Investigação mostra que locais como mercados, cafés ou centros de ajuda humanitária são alvos preferenciais
A guerra da Ucrânia tornou-se na guerra que massificou a utilização de drones em contexto militar. Mas nem por isso os exércitos sabem operar estas máquinas a 100%. Por isso mesmo têm de treinar. E o treino da Rússia tem sido feito num local específico.
De acordo com uma investigação do Financial Times, a Rússia tem utilizado a região de Kherson, uma das quatro que anexou de forma unilateral após referendo, para praticar a utilização de drones durante as batalhas.
Mas o treino russo está a ser feito, garante quem mora do lado ucraniano, nos civis, que todos os dias fogem para tentar escapar a estas aeronaves não tripuladas.

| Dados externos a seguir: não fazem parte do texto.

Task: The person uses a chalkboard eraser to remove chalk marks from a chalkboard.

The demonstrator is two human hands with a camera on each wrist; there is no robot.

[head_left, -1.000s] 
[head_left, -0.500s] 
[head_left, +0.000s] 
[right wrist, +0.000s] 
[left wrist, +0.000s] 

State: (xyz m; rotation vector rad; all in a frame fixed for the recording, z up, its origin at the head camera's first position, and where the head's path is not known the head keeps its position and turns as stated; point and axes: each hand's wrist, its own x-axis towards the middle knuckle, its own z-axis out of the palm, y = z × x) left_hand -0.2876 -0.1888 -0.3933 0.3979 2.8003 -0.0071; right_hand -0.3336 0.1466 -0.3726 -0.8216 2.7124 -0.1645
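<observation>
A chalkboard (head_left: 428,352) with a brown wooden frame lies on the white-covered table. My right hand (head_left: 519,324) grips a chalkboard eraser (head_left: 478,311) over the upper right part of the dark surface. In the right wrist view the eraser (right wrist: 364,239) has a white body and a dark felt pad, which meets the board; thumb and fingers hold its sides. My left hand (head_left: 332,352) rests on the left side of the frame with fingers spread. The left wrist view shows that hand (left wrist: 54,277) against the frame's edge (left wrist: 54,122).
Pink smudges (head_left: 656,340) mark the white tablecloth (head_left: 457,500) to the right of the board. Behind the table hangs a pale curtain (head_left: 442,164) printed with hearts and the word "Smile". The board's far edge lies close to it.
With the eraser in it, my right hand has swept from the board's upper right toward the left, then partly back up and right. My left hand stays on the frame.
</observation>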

Talvez por isso, como conta a reportagem do jornal britânico, exista um alívio sempre que há nuvens, chuva ou algum vento. É que nessas condições os drones têm menos capacidade para voar, uma vez que ficam mais instáveis e os pilotos têm menos visibilidade.
“Eles estão a caçar-nos”, garante Oleksandr Prokudin, chefe da região militar administrativa de Kherson, região que ficou dividida ao meio depois de um recuo russo provocado pela contraofensiva ucraniana - a norte do rio Dniepre mandam os ucranianos, a sul mandam os russos.
“Imaginem o que isto faz a uma pessoa, o impacto psicológico”, continua o responsável militar de uma região onde existiram, desde julho deste ano, mais de 9.500 ataques com pequenos drones. Os resultados são pelo menos 37 mortes e centenas de feridos, segundo as autoridades locais.
É que a Rússia destacou para Kherson algumas das suas “melhores unidades de drones”, garante Prokudin, falando em técnicas refinadas e no destacamento de novos operadores das aeronaves. Sobretudo numa altura em que a Ucrânia espera um intensificar da invasão.
As suspeitas dos ucranianos parecem ter fundamento. De acordo com o Centro para a Informação e Resiliência (CIR), uma organização sem fins lucrativos que se destina a expor crimes contra os direitos humanos e crimes de guerra, “a grande maioria” dos ataques com drones em Kherson são contra veículos parados ou em movimento.
Nota aquela organização, que fez uma análise ao lançamento de 90 drones, que esses são alvos “difíceis de replicar num ambiente de teste”, pelo que se suspeita que a região de Kherson acaba por ser ideal para o treino. Prokudin não tem dúvidas: a região que chefia está a servir para “prática de alvo” por parte da Rússia.
Nos mais variados ataques realizados pelo exército de Moscovo - há drones chineses ou drones russos - contam-se alvos como estações de serviços, mercados, cafés postos de correio ou centros de ajuda humanitária.
À Ucrânia resta mesmo esperar que a meteorologia ajude para saber se o dia será mais calmo ou não.